The problem →
Search the entries below for the word "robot" and copy each line that has it.

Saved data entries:
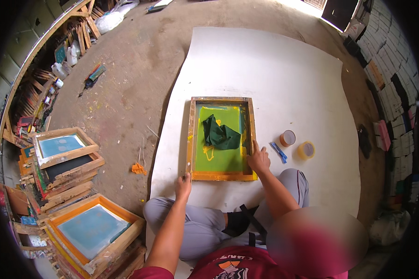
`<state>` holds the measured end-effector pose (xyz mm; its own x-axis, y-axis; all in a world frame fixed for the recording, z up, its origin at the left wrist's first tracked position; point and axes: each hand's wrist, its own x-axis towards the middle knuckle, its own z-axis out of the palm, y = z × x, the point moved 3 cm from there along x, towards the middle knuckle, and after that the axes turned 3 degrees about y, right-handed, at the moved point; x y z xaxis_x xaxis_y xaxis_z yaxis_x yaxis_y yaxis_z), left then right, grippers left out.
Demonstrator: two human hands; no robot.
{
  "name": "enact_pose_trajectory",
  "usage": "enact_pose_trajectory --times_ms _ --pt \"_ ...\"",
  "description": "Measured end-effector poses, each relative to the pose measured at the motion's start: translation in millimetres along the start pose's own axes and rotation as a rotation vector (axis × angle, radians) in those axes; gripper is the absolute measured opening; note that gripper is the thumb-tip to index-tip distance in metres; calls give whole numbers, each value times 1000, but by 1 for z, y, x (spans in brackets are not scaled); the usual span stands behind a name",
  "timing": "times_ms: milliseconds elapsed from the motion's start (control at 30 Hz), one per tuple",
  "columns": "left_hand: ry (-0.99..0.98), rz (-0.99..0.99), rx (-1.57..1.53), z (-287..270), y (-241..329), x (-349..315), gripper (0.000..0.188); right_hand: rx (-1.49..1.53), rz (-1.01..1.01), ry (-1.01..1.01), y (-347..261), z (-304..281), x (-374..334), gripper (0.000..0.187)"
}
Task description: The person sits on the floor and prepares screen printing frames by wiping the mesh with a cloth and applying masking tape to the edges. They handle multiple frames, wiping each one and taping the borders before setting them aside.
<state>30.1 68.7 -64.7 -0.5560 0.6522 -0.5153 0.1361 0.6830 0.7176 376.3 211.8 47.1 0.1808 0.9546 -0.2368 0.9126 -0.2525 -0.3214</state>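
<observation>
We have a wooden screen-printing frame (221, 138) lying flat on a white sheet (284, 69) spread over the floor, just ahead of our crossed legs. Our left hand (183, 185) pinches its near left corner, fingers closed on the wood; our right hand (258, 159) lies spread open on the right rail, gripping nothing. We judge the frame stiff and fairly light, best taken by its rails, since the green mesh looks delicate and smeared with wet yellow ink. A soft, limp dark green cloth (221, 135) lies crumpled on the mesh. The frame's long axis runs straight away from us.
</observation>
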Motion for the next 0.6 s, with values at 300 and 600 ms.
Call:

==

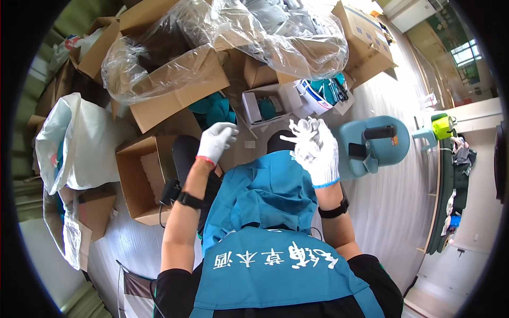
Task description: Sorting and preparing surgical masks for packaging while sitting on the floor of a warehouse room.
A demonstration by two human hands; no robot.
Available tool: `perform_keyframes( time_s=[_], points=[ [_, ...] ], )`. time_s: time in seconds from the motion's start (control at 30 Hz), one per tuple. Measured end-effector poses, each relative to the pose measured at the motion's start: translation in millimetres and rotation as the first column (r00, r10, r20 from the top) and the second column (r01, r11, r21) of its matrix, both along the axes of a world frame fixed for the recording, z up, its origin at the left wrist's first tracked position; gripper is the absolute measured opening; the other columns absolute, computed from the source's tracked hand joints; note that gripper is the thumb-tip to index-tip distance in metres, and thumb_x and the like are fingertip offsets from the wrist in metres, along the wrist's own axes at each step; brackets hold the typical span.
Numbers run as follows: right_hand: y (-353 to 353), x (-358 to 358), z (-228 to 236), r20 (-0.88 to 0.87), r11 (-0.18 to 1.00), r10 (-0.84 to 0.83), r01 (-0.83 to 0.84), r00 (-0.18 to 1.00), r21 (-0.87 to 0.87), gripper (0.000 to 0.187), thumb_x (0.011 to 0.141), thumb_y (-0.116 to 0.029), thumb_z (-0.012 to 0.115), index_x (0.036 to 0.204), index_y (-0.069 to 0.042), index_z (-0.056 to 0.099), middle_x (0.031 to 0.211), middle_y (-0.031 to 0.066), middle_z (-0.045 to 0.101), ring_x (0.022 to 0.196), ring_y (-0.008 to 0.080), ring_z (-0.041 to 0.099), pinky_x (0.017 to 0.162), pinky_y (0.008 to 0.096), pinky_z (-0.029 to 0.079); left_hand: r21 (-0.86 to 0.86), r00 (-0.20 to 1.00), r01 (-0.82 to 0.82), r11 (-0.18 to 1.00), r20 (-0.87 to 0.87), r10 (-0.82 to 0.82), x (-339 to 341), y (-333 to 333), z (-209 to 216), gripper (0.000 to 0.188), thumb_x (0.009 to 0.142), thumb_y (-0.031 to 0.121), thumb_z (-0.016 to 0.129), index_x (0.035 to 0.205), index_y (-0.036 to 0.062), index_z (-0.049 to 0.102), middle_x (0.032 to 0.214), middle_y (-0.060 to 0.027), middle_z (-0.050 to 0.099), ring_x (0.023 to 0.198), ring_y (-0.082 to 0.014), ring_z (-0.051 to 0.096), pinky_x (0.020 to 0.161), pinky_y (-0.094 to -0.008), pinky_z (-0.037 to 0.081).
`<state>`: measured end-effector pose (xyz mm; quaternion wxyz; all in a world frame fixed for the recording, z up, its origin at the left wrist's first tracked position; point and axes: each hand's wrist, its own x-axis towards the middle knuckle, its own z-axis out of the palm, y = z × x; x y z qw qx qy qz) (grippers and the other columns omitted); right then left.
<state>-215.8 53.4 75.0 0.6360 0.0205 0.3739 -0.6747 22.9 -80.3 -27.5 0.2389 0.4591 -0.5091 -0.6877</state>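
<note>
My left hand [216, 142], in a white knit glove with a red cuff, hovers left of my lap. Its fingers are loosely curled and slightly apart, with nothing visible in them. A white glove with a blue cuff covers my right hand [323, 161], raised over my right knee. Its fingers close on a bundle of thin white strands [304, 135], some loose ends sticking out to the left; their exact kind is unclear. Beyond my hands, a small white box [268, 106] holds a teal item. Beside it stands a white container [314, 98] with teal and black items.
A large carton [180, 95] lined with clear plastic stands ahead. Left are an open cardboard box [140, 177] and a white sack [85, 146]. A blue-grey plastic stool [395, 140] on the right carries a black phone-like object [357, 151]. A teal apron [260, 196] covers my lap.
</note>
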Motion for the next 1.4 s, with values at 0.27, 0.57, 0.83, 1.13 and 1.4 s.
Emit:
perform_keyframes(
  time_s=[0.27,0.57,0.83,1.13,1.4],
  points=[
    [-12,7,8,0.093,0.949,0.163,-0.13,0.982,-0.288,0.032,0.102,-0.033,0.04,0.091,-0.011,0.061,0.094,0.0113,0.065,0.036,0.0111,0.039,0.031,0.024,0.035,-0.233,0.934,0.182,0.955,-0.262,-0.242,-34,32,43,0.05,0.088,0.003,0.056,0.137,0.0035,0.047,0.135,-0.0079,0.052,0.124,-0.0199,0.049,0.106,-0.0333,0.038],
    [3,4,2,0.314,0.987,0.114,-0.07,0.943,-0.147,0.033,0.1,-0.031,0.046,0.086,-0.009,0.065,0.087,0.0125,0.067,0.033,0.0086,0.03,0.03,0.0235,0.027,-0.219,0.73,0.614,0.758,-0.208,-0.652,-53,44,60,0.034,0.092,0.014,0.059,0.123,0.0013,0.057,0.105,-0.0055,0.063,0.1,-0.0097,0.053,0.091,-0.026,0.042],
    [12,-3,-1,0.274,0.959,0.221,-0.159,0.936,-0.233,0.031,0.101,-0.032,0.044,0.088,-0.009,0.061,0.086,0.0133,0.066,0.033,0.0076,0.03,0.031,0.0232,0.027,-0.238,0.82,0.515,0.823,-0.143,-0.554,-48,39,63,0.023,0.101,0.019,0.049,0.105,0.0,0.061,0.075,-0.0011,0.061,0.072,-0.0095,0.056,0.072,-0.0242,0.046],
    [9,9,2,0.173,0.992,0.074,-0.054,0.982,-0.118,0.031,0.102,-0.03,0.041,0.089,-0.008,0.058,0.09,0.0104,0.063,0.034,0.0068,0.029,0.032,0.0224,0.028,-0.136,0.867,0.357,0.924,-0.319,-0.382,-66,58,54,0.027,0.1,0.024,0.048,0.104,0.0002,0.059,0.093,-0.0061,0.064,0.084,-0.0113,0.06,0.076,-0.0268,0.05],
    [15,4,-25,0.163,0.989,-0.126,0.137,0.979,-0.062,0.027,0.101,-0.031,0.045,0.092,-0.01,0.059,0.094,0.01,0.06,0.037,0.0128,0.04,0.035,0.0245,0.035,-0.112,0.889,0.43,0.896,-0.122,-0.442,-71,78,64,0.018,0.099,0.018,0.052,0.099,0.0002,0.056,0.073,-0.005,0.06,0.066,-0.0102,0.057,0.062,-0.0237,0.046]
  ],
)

Task output →
Demonstrator: two human hands; no robot.
A demonstration by two human hands; no robot.

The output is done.